HCPs and postpartum people spoke about the importance of multiple points of resource delivery including on bulletin boards, television screens, and discharge paperwork: “I think posters and bulletin boards in common spaces is probably a good touch point …I think in the common points, and probably part of the discharge packet, some sort of paper, flyer.” (HCP04)
Both postpartum people and HCPs also spoke about the importance of continuity of care in providing support for postpartum people experiencing IPV. HCPs noted that if done with attention to confidentiality, the EHR has potential to improve coordination of care between providers in obstetrics, social work, pediatrics, and on the postpartum unit:
If they're already hooked up, pre-delivery, through the OB offices… then if they are coming back to us, specifically, I guess just ensuring that they are connected and getting the necessary follow-through …Occasionally, they [social work] will maybe call us, but they'll typically just put their note in the chart that there is something more significant as far as the conversation that we need to help follow-through for the baby. (HCP04)
Postpartum people shared that this continuity of care aided in building trust and safety with HCPs: “I just wish that there would've been more time to talk to her [postpartum unit HCP], because I started building—when we were talking, I felt safe talking to her.” (PP02)
Theme 4. Logistical challenges speaking to the postpartum person
HCPs also spoke about a variety of barriers related to the realities of the postpartum unit, particularly speaking to patients alone without their partners, family members, or children. As an example, an HCP spoke about the lack of a safe space for older children to go to during private conversations with the postpartum person, which inhibits HCPs from discussing IPV confidentially:
If they're infants, you can have a conversation ‘cause they may hear it, but they're not really discerning anything, but even a three-year-old hears something that can be challenging because how they understand what you might have talked about… The space and time is a little bit challenging sometimes. (HCP04)

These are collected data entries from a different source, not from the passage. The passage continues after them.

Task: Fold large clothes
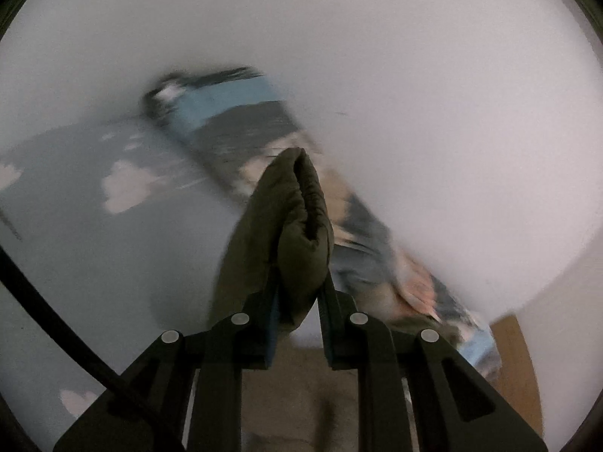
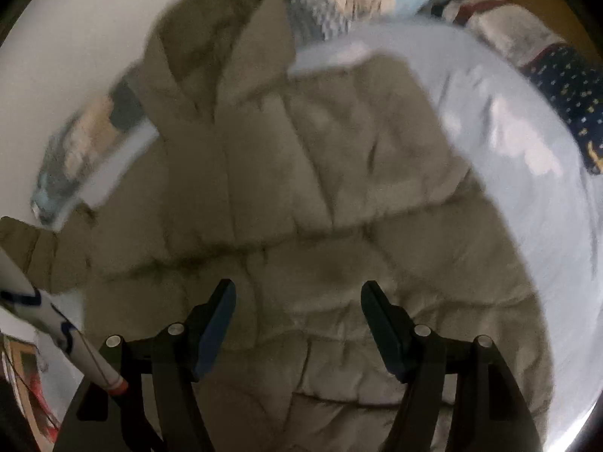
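the quilted olive jacket (image 2: 301,196) covers most of the bed; free light blue sheet (image 2: 527,196) stays to its right. a patterned blanket (image 2: 339,3) blocks the far edge, and dark dotted fabric (image 2: 565,90) bounds the right. a white pole (image 2: 56,320) crosses the near left.

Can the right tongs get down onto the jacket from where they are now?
Probably yes. The right tongs hang open right above the jacket, with nothing between them and the quilted fabric spread on the bed.

patterned blanket (image 1: 241,128) smeared by motion blur, jacket (image 2: 301,196) soft, cut off at bottom edge
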A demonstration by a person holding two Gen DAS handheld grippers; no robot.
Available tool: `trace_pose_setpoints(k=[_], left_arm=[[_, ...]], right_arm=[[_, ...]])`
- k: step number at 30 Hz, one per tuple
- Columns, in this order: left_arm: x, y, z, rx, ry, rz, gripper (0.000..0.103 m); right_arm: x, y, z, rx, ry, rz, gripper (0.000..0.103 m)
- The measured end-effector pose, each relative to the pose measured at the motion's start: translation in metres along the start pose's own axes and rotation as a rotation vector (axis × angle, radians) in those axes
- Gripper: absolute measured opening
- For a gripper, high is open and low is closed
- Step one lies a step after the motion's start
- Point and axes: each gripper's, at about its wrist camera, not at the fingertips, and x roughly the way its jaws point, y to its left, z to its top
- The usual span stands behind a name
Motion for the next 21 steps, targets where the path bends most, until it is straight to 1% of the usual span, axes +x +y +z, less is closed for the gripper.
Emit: trace_pose_setpoints(k=[1, 3, 6, 7, 9, 10, 12, 13, 15, 17, 18, 21], left_arm=[[-0.005, -0.023, -0.005, 0.029, 0.005, -0.023, 0.018], [-0.013, -0.066, -0.019, 0.076, 0.022, -0.069, 0.018], [-0.020, -0.127, -0.047, 0.155, 0.057, -0.114, 0.018], [-0.020, -0.150, -0.060, 0.185, 0.072, -0.129, 0.018], [-0.017, -0.184, -0.086, 0.220, 0.109, -0.156, 0.018], [-0.015, -0.193, -0.096, 0.228, 0.123, -0.165, 0.018], [-0.004, -0.220, -0.129, 0.253, 0.178, -0.201, 0.018], [-0.003, -0.225, -0.142, 0.264, 0.194, -0.207, 0.018], [0.007, -0.246, -0.174, 0.298, 0.232, -0.211, 0.018], [0.023, -0.263, -0.209, 0.322, 0.286, -0.213, 0.018], [0.031, -0.267, -0.221, 0.326, 0.307, -0.213, 0.018], [0.062, -0.276, -0.271, 0.353, 0.389, -0.202, 0.018]], right_arm=[[-0.011, -0.005, 0.004, 0.013, -0.035, -0.002, 0.074], [-0.025, -0.018, 0.008, 0.044, -0.072, -0.003, 0.074], [-0.041, -0.037, 0.015, 0.106, -0.106, 0.006, 0.074], [-0.047, -0.044, 0.017, 0.124, -0.114, 0.014, 0.074], [-0.061, -0.057, 0.021, 0.154, -0.141, 0.028, 0.074], [-0.069, -0.064, 0.023, 0.165, -0.159, 0.031, 0.074], [-0.080, -0.072, 0.024, 0.178, -0.184, 0.033, 0.074], [-0.084, -0.075, 0.024, 0.185, -0.193, 0.033, 0.074], [-0.094, -0.086, 0.025, 0.207, -0.211, 0.043, 0.074], [-0.101, -0.095, 0.026, 0.221, -0.217, 0.052, 0.074], [-0.104, -0.101, 0.028, 0.229, -0.221, 0.054, 0.074], [-0.112, -0.113, 0.030, 0.247, -0.232, 0.053, 0.074]])
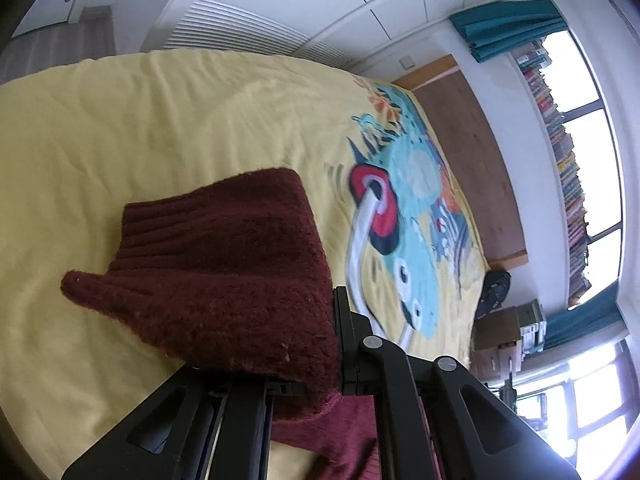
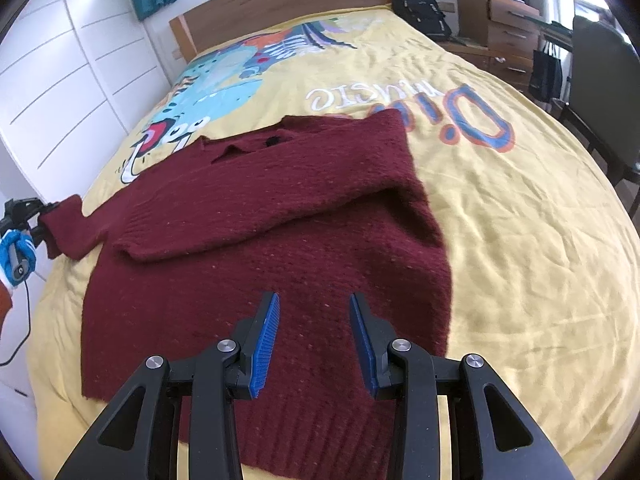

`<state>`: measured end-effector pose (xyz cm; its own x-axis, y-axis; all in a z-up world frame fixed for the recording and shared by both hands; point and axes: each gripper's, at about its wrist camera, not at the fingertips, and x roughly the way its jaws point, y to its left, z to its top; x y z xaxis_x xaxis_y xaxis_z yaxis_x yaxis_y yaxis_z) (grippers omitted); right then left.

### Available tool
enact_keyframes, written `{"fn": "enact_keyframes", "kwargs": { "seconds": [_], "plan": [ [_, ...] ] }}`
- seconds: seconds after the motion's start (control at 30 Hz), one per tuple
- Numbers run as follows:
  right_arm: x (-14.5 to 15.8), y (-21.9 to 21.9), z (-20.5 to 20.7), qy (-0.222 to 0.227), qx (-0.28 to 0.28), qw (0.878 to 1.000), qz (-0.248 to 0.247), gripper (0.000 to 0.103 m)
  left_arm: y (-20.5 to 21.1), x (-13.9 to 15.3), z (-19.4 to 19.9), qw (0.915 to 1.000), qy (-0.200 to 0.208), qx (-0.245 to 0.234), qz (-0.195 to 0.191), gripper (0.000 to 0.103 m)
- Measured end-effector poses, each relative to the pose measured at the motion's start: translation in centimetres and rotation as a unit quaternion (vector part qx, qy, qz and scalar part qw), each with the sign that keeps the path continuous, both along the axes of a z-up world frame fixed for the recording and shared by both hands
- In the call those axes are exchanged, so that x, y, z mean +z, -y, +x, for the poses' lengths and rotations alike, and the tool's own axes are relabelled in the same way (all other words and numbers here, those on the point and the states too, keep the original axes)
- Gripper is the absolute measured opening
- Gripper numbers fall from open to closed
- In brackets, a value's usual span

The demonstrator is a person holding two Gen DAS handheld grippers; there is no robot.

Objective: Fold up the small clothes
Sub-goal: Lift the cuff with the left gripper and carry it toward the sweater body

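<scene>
Maroon sweater (image 2: pixel 256 216) lay spread on the yellow bedspread (image 2: pixel 520 208). Left gripper (image 2: pixel 38 210) jaws clenched on its sleeve cuff (image 1: pixel 224 264), lifted; right gripper (image 2: pixel 314 344) jaws parted, empty, above the hem.

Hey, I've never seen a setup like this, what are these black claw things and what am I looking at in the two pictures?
There is no robot here: a person holds a two-finger gripper in each hand, each with a fisheye camera looking along its fingers. The right-hand view shows a maroon sweater on a yellow bedspread, one sleeve already folded across it. The right gripper hovers open and empty above the hem. The left gripper at that picture's edge, is shut on the other sleeve cuff, which fills the left-hand view.
</scene>
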<state>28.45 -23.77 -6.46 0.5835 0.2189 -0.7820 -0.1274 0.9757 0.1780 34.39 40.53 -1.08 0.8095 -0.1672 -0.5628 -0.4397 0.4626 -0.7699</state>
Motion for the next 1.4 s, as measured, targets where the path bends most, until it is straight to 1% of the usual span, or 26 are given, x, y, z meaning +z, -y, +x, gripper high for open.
{"fn": "enact_keyframes", "kwargs": {
  "seconds": [0.33,0.57,0.8,1.1,1.4],
  "plan": [
    [0.3,3.8,-1.3,0.003,-0.022,1.000,-0.003,0.038,5.4,1.5,2.4,0.9992,0.016,-0.036,-0.005,0.006],
    [0.5,6.7,-2.1,0.005,-0.040,0.999,0.004,0.038,9.6,2.7,4.0,0.9975,0.021,-0.068,0.001,0.006],
    [0.5,9.2,-3.0,0.005,-0.055,0.998,0.004,0.038,14.9,4.4,5.8,0.9940,0.021,-0.106,0.017,0.006],
    [0.1,12.6,-4.6,0.002,-0.080,0.997,0.010,0.038,22.4,5.4,7.9,0.9868,0.020,-0.159,0.024,0.006],
    [-0.2,15.7,-6.2,0.002,-0.107,0.994,0.017,0.038,31.2,6.1,9.3,0.9736,0.022,-0.224,0.035,0.006]
  ]
}}
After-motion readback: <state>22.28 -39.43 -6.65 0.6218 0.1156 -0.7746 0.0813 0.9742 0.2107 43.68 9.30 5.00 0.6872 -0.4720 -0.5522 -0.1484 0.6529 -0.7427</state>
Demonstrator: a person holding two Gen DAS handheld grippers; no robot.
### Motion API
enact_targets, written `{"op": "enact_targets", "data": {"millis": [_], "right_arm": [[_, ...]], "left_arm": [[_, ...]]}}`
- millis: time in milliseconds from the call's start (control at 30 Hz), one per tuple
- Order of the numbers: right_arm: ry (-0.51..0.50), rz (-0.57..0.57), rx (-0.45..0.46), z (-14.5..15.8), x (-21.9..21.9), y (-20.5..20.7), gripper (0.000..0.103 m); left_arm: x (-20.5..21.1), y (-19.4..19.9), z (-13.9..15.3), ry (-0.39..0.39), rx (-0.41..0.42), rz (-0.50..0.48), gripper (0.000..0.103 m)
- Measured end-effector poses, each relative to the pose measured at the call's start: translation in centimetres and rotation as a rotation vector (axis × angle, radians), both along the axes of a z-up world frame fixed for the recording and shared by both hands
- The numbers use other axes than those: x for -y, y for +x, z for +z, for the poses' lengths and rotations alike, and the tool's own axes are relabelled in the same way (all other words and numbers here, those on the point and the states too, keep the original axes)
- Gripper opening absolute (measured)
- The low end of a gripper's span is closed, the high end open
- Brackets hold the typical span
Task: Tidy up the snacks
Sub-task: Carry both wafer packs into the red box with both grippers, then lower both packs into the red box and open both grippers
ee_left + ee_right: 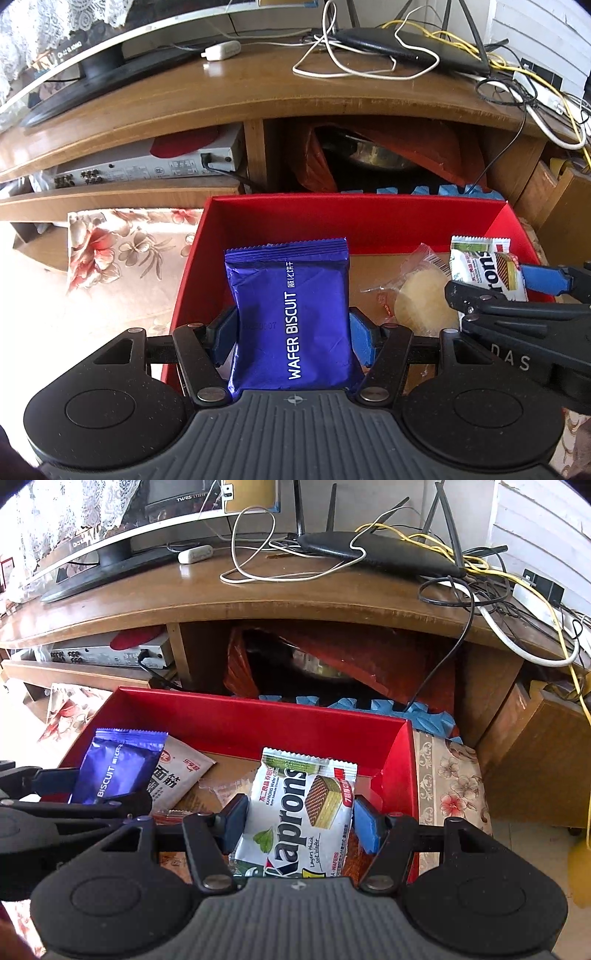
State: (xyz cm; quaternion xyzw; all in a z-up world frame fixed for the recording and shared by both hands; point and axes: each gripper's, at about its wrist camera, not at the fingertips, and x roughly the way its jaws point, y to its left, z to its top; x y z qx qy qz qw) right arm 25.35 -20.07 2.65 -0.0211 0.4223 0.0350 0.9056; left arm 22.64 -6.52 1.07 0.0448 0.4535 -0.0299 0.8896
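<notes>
My left gripper (293, 334) is shut on a blue wafer biscuit pack (291, 314), held upright over the left part of a red box (354, 218). My right gripper (297, 821) is shut on a white Kaprons wafer pack (299, 812) over the right part of the same red box (258, 716). On the box floor lie a clear-wrapped round pastry (424, 299) and a tan snack packet (177, 775). The right gripper with its Kaprons pack (484, 273) shows at the right of the left wrist view. In the right wrist view, the blue pack (114, 771) appears at the left.
The box sits on a floral cloth (122, 251) in front of a wooden TV stand (258, 96) carrying a router (376, 552), loose cables and a monitor base. Under the stand are a silver receiver (147, 166), an orange bag (369, 664) and blue foam mats (424, 716).
</notes>
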Motion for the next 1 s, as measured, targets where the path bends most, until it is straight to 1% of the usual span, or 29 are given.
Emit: {"op": "enact_targets", "data": {"millis": [133, 433, 500, 1000], "right_arm": [[-0.014, 0.004, -0.013, -0.6, -0.1, 0.3, 0.056], [-0.007, 0.001, -0.012, -0.4, 0.1, 0.1, 0.055], [-0.004, 0.0, -0.007, -0.2, 0.1, 0.1, 0.055], [0.032, -0.03, 0.043, 1.6, 1.0, -0.4, 0.055]], "left_arm": [[0.0, 0.2, -0.3, 0.004, -0.009, 0.003, 0.069], [0.1, 0.1, -0.5, 0.005, -0.018, -0.003, 0.07], [0.1, 0.1, -0.4, 0.002, -0.012, 0.0, 0.069], [0.0, -0.2, 0.6, -0.019, 0.008, 0.009, 0.075]]}}
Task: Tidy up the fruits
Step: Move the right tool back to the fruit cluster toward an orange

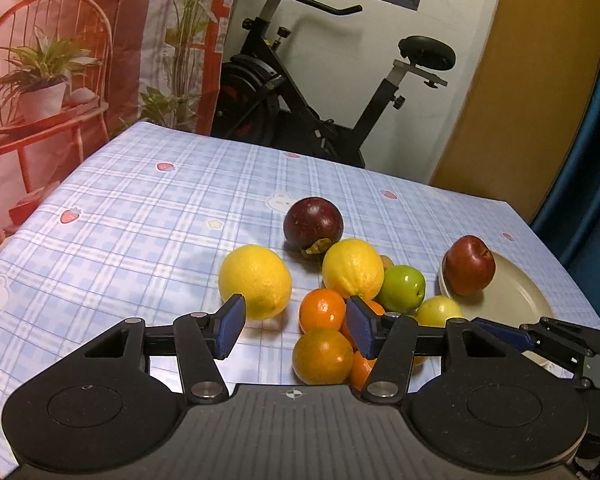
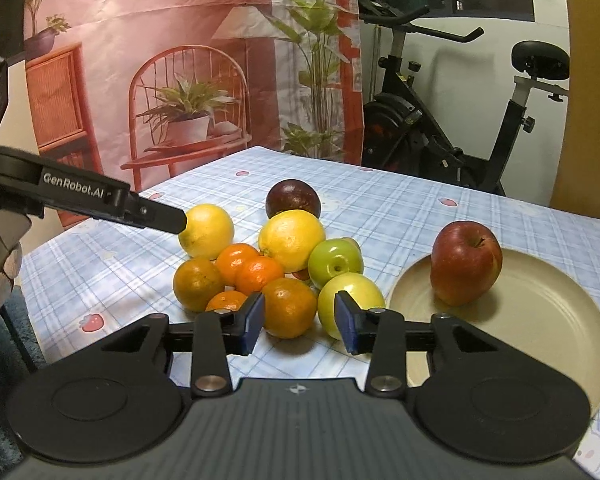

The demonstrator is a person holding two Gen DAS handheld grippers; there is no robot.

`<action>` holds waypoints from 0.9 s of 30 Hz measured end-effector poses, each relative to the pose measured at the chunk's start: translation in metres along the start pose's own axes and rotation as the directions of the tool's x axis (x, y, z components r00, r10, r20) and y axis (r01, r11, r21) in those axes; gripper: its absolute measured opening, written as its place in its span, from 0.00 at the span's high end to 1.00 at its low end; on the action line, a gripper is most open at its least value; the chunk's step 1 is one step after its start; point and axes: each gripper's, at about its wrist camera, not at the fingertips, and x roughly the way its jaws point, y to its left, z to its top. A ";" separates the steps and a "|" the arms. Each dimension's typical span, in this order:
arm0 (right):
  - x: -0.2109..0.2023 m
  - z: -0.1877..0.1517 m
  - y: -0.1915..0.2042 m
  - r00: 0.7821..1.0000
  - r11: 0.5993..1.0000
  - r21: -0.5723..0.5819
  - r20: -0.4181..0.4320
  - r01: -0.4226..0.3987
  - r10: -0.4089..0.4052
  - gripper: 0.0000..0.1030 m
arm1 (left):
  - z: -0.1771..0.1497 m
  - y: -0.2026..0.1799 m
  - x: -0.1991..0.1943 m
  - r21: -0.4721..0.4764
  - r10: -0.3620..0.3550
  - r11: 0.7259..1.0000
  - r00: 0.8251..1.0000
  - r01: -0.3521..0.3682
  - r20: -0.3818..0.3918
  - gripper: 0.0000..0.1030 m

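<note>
A heap of fruit is sitting on the worktop [image 1: 148,208] under a blue checked cloth, towards its right edge: two lemons [image 2: 207,231], several oranges [image 2: 290,307], a green apple [image 2: 335,262], a yellow-green apple [image 2: 350,292] and a dark purple mangosteen [image 1: 313,223] at the far side. A red apple [image 2: 466,262] is standing upright on the cream plate [image 2: 540,320] just beside the heap, nearer the right edge. The left gripper [image 1: 296,326] is hovering over the oranges, its fingers standing apart with nothing clamped. The right gripper [image 2: 300,322] (blue-padded, like the other) is hanging in front of an orange and the yellow-green apple, fingers apart, pressing on neither.
</note>
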 end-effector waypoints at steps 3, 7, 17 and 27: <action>0.000 -0.001 -0.002 1.000 1.000 0.007 0.000 0.000 0.000 0.60 | -0.003 0.000 0.003 0.004 -0.014 1.000 1.000 0.014 -0.005 0.43; 0.003 -0.004 -0.003 1.000 1.000 0.006 -0.004 -0.003 0.003 0.60 | -0.009 -0.005 0.006 0.031 -0.029 0.999 0.999 0.030 -0.022 0.44; 0.001 -0.004 0.000 1.000 1.000 -0.012 0.003 -0.021 0.022 0.60 | -0.016 -0.011 0.013 0.054 -0.057 0.997 0.996 0.061 -0.071 0.50; 0.005 -0.002 0.012 0.999 0.996 -0.069 -0.018 -0.048 0.047 0.60 | -0.012 0.017 0.034 -0.151 -0.155 0.980 0.977 0.133 -0.146 0.58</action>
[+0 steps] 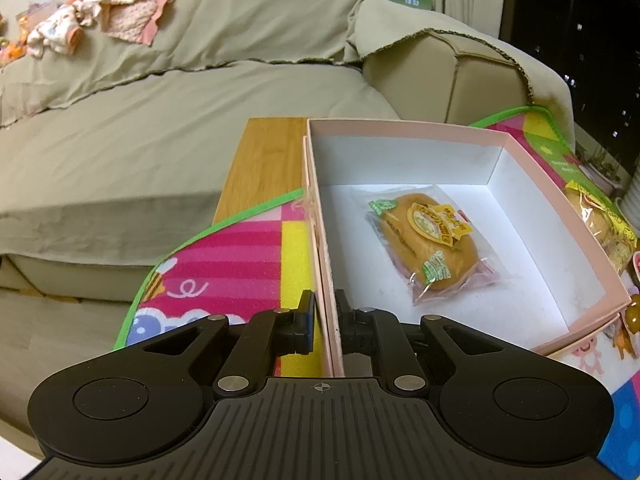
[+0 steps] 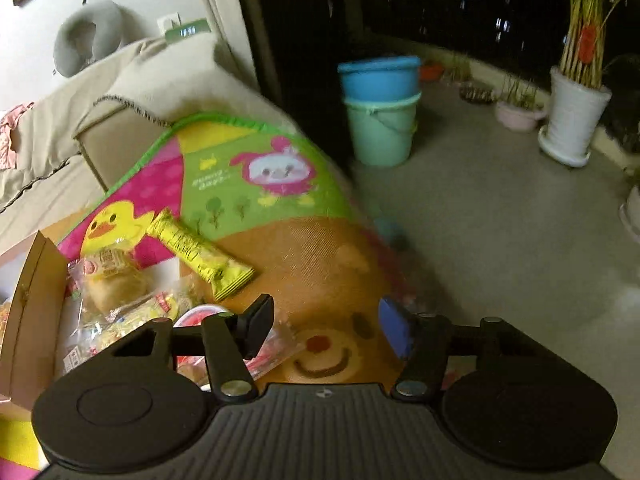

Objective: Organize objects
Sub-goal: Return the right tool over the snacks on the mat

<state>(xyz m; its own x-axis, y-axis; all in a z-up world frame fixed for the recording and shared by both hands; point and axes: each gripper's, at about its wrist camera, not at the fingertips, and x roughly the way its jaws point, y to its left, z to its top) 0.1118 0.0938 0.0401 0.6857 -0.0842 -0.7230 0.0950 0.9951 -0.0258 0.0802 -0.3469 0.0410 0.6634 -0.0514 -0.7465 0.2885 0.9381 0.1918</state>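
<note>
Left gripper [image 1: 325, 312], angled downward, pinches the pink box [image 1: 552, 216] wall; right gripper [image 2: 326, 326], angled downward, jaws spread, empty above the play mat [image 2: 288, 256].

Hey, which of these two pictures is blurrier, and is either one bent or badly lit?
Right wrist view: smeared by motion blur, worst on the stacked buckets and play mat, dim toward the dark window. Left wrist view: sharp and evenly lit, the wrapped bun in the pink box crisp. Both views: fisheye bending at the edges, the sofa curving.
</note>
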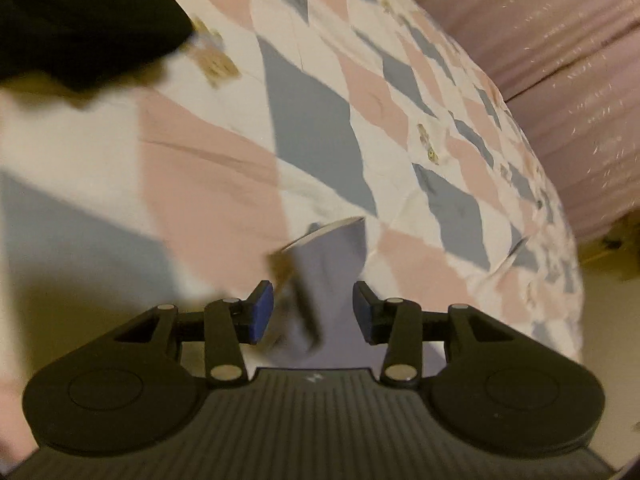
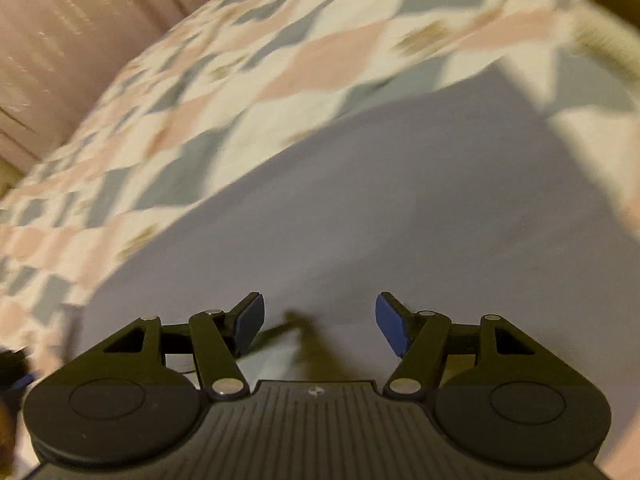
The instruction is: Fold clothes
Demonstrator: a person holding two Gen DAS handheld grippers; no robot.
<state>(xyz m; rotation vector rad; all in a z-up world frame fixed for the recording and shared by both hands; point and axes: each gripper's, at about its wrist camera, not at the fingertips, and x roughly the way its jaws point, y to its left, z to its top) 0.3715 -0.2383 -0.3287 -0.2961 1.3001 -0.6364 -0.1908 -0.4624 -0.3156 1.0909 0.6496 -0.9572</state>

HCPs spoke about social workers as a facilitator to speaking to postpartum people alone by giving the partner or other family members a task that required them to leave the room.
Postpartum people identified several barriers to disclosure, including shame, fear of Child Protective Services involvement, safety concerns for themselves or their children, and pervasiveness of trauma: “I think a lot of times people, either individuals who have dealt with them [social workers] in the past for negative reasons or people who, like me, I'm just educated, and I'm—I overthink things.” I'm like, “If I say the wrong thing, they're gonna take my kid away” (PP06). Another postpartum person spoke about shame and embarrassment as barriers to disclosure:
I would say probably go to every room because if there's—if it's a thing where somebody might be maybe scared to speak up or embarrassed. Plus now, there's a baby. They might have a lot of fears about if somehow it could maybe make them look bad as a mother. (PP01)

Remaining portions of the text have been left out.